JAKARTA, KOMPAS.com - Sekretaris Jendral Konsorsium Pembaruan Agraria Iwan Nurdin menilai laporan pencemaran nama baik yang dilakukan oleh Badan Narkotika Nasional (BNN), Polri, dan TNI kepada Bareskrim Polri terhadap Koordinator Komisi untuk Orang Hilang dan Korban Tindak Kekerasan (KontraS) Haris Azhar, adalah pengekangan hak bersuara.
Haris dilaporkan atas "curhat" bandar narkoba Freddy Budiman, yang telah dieksekusi mati, terkait adanya keterlibatan penegak hukum dalam peredaran narkoba yang dilakukan Freddy.
"Peristiwa tersebut menjadi indikasi bahwa pemerintah masih meneruskan praktek-praktek kriminalisasi terhadap perjuangan rakyat," kata Iwan di Kantor Konsorsium Pembaruan Agraria, Jakarta, Selasa (9/8/2016).
Iwan mengatakan kriminalisasi yang dialami Haris mengingatkan pada rangkaian kejadian serupa di sektor agraria. Hingga saat ini, lanjut Iwan, kriminalisasi di sektor agraria marak terjadi dan terus meningkat.
"Sepanjang tahun telah banyak para pejuang agraria, petani dan aktivis yang menjadi korban kriminalisas," ucap Iwan.
Menurut Iwan, kriminalisasi yang dilakukan aparat penegak hukum merupakan tindakan balasan terhadap aktivis. Ia menuturkan, suara aktivis disikapi secara berlebihan oleh aparat penegak hukum.

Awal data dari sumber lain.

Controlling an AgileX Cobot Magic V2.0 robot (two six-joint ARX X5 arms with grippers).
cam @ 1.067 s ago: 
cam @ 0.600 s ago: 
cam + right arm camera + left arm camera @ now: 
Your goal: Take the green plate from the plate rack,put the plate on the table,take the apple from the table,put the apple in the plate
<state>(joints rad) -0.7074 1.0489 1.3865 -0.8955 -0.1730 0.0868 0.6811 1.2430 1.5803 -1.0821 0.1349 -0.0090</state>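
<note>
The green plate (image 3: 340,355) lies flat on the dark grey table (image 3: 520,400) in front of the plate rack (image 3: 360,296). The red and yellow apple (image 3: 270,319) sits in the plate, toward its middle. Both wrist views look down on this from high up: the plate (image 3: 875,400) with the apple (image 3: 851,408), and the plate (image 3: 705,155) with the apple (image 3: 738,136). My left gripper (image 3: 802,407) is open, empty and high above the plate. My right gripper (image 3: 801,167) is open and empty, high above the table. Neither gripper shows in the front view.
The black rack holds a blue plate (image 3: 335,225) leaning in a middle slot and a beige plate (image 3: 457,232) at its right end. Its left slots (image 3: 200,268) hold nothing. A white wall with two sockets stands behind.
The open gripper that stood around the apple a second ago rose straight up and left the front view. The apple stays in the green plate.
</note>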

"Di sektor agraria terdapat banyak sekali rakyat yang dikriminaiisasi karena mempertahankan lahan garapannya," ujar Iwan.

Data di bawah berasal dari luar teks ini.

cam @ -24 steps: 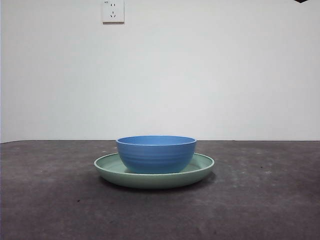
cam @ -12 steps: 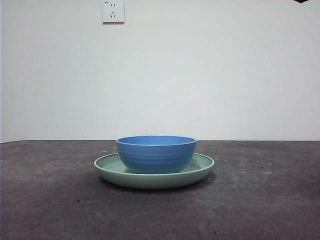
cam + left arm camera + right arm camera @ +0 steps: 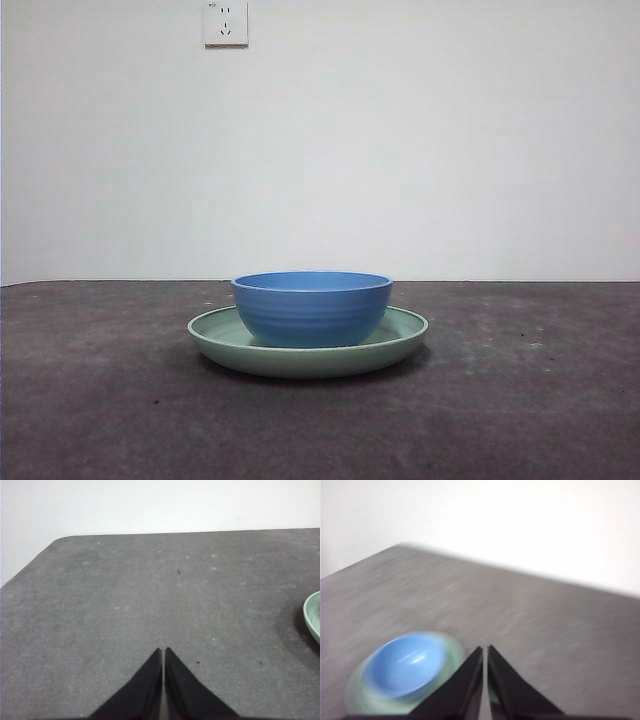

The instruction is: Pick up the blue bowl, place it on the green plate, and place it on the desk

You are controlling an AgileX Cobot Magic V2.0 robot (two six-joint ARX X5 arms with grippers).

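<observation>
The blue bowl (image 3: 312, 308) stands upright inside the green plate (image 3: 400, 338), which rests on the desk (image 3: 520, 400) in the middle of the front view. The right wrist view is blurred; it shows the blue bowl (image 3: 405, 666) in the green plate (image 3: 452, 652) below and beside my right gripper (image 3: 485, 649), whose jaws are shut and hold nothing. My left gripper (image 3: 163, 650) is shut too, over bare desk (image 3: 125, 605), with only the plate's rim (image 3: 312, 615) at the picture's edge. Neither arm shows in the front view.
A white wall socket (image 3: 226, 22) is on the wall behind the desk. The desk's rounded far corner (image 3: 60, 540) shows in the left wrist view.
The black tip at the top right corner of the front view has gone out of sight. The bowl and plate have not moved.
</observation>
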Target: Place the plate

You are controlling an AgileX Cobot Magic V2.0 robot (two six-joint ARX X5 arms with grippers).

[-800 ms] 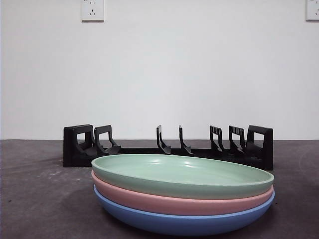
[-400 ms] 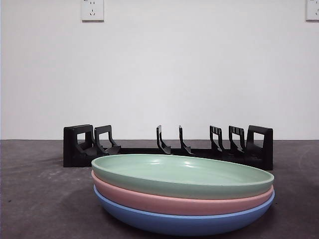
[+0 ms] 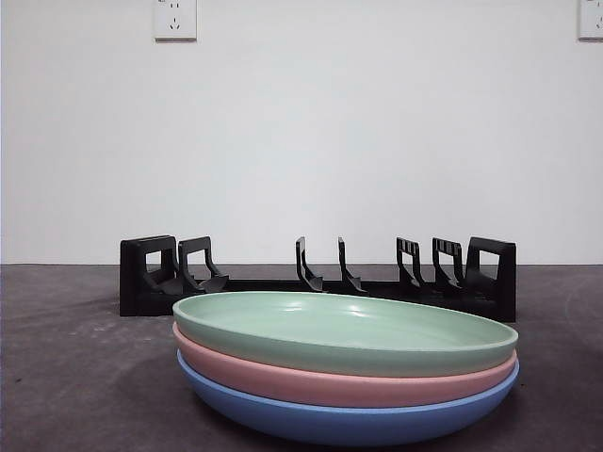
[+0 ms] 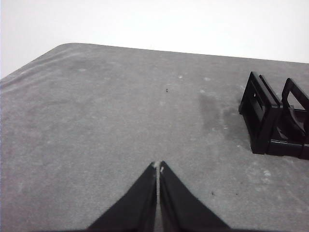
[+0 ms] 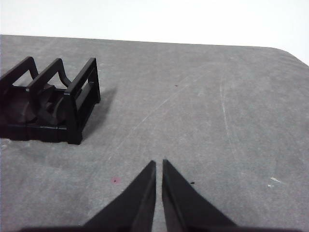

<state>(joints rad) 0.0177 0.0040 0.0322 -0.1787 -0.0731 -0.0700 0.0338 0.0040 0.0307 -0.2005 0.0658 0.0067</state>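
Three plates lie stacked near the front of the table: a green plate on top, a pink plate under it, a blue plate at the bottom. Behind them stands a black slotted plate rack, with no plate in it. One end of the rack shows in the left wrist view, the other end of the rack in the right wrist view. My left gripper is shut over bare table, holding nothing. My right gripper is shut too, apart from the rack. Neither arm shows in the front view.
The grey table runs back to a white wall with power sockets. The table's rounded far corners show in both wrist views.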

Iwan mencontohkan, Eva Bande asal Sulawesi Tengah yang ditangkap akibat berkonflik dengan perusahaan swasta. Eva dituduh memprovokasi warga untuk merusak fasilitas milik Perusahaan.

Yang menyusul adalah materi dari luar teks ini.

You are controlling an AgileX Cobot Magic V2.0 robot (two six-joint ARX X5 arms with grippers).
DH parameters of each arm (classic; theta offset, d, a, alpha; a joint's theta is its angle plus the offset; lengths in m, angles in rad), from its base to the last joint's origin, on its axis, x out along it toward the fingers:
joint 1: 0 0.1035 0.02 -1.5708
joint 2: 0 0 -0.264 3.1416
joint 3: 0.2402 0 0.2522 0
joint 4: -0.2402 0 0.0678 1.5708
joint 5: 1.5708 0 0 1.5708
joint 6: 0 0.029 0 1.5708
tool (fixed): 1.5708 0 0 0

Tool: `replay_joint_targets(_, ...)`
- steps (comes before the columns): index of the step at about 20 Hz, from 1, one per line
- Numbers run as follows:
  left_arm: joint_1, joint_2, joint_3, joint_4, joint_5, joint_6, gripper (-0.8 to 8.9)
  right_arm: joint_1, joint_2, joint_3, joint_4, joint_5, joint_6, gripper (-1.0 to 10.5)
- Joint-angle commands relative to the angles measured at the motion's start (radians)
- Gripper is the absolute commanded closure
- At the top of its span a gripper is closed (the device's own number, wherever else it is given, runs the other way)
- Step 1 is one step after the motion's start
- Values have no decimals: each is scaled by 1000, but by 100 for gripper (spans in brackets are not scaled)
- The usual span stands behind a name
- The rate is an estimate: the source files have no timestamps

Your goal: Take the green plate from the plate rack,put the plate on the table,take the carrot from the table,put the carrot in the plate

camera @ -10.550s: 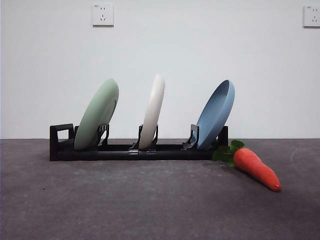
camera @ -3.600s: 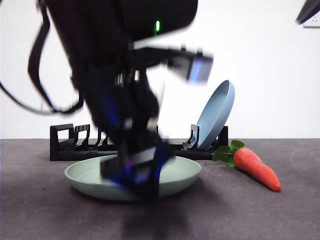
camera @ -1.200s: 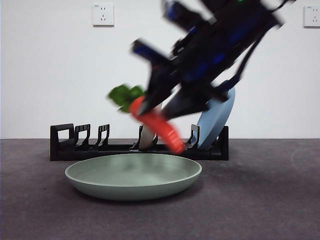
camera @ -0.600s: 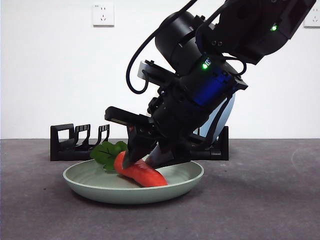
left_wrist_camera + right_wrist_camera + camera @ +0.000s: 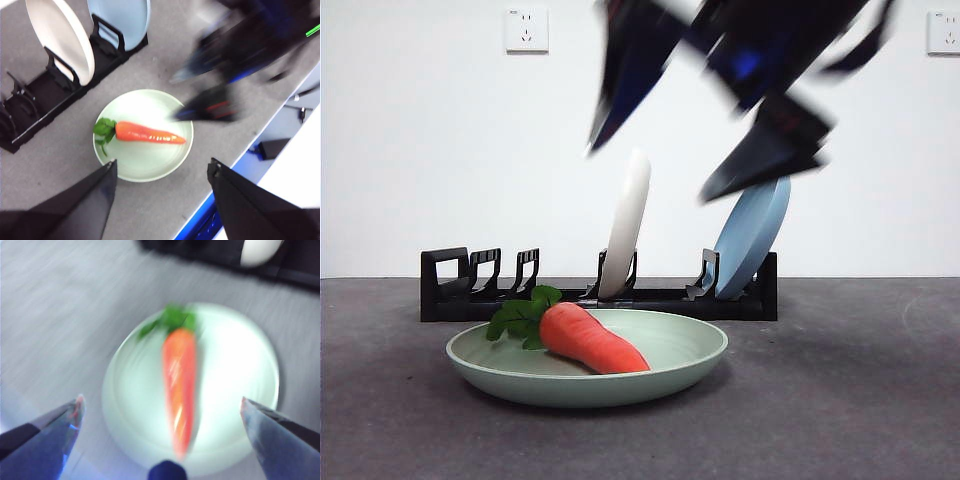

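Note:
The green plate (image 5: 586, 371) lies flat on the table (image 5: 840, 400) in front of the plate rack (image 5: 450, 290). The carrot (image 5: 590, 339) lies in the plate, leaves to the left; it also shows in the left wrist view (image 5: 150, 133) and the right wrist view (image 5: 179, 382). My right gripper (image 5: 161, 410) is open and empty, above the plate; in the front view (image 5: 705, 110) it is a dark blur high above the rack. My left gripper (image 5: 162, 167) is open and empty, high above the plate (image 5: 142, 135).
A cream-white plate (image 5: 626, 222) and a light blue plate (image 5: 752, 236) stand upright in the rack. The rack's left slots hold nothing. The table's edge, with cables past it, shows in the left wrist view (image 5: 235, 165).
My right gripper has let go of the carrot in the green plate, opened and risen fast. The carrot now lies free in the plate.

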Motion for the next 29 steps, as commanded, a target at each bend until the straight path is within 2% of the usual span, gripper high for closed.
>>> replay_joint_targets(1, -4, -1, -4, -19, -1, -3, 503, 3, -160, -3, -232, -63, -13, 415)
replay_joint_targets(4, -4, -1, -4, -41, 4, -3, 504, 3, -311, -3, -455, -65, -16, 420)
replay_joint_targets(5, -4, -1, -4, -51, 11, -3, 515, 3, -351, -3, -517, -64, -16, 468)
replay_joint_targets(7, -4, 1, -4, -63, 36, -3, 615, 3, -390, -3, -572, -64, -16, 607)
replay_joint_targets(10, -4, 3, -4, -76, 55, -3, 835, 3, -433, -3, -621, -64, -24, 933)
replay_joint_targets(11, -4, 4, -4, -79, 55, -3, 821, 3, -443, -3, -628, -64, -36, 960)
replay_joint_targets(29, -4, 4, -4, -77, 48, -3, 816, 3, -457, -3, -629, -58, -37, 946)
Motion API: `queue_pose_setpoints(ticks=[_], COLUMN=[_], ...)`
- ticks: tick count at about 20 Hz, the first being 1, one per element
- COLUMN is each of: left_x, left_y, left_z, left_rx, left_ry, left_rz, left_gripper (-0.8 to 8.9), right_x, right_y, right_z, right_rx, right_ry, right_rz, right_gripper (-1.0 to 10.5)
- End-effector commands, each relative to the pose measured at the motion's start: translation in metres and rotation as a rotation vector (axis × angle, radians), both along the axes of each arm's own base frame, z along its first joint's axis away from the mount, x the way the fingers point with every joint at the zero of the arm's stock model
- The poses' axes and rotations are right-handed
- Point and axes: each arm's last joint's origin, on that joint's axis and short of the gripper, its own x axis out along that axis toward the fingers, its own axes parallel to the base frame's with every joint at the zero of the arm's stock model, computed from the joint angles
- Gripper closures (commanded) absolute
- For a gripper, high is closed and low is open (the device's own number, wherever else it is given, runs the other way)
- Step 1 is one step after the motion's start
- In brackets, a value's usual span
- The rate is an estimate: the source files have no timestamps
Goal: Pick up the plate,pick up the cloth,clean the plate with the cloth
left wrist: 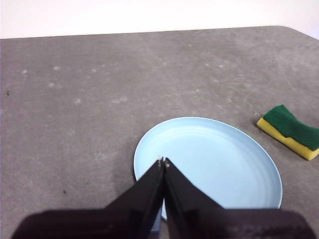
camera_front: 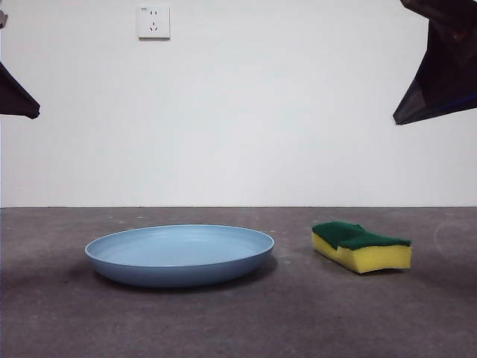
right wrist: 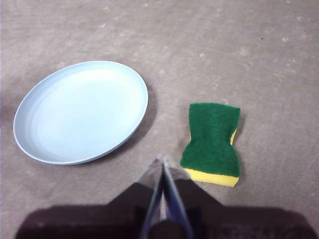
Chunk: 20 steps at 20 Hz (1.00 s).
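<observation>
The light-blue plate (camera_front: 179, 253) lies flat on the grey table, left of centre; it also shows in the left wrist view (left wrist: 209, 167) and the right wrist view (right wrist: 82, 112). The cloth, a yellow sponge with a green scouring top (camera_front: 361, 246), lies flat to the plate's right, apart from it, and shows in both wrist views (left wrist: 291, 130) (right wrist: 213, 142). My left gripper (left wrist: 163, 162) is shut and empty, held high above the plate's near rim. My right gripper (right wrist: 162, 160) is shut and empty, high above the table between plate and sponge. Both arms show as dark tips at the front view's top corners (camera_front: 16, 97) (camera_front: 440, 67).
A white wall with a socket (camera_front: 153, 22) stands behind the table. The grey table (camera_front: 238, 321) has a rounded far corner in the left wrist view (left wrist: 286, 30).
</observation>
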Motion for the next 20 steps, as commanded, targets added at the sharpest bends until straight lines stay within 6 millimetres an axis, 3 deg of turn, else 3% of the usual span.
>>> queue_pose_setpoints(ticks=[1, 11, 20], left_x=[0.0, -0.003, -0.03], left_y=[0.0, 0.002, 0.033], left_z=[0.0, -0.001, 0.011], left_rx=[-0.012, -0.004, -0.01], left_ry=[-0.002, 0.012, -0.145], left_rz=[0.001, 0.002, 0.144], left_gripper=[8.16, 8.16, 8.16], right_x=[0.0, 0.0, 0.0], right_y=[0.0, 0.0, 0.0], right_z=[-0.001, -0.001, -0.001], right_rx=[0.013, 0.013, 0.013], right_ry=[0.003, 0.002, 0.002], right_rz=[-0.003, -0.004, -0.004], right_gripper=[9.5, 9.5, 9.5])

Walau akhirnya dibebaskan, Iwan mengatakan perampasan lahan masih terus berlangsung hingga kini. Selain Eva, ada pula Sunarji dari Sambirejo, Kabupaten Sragen, Provinsi Jawa Tengah.
Sunarji ditangkap akibat menolak memberikan lahan kepada PTPN IX yang ingin memperluas lahan perkebunan. Sunarji dituduh menghasut warga untuk merusak fasilitas milik PTPN IX.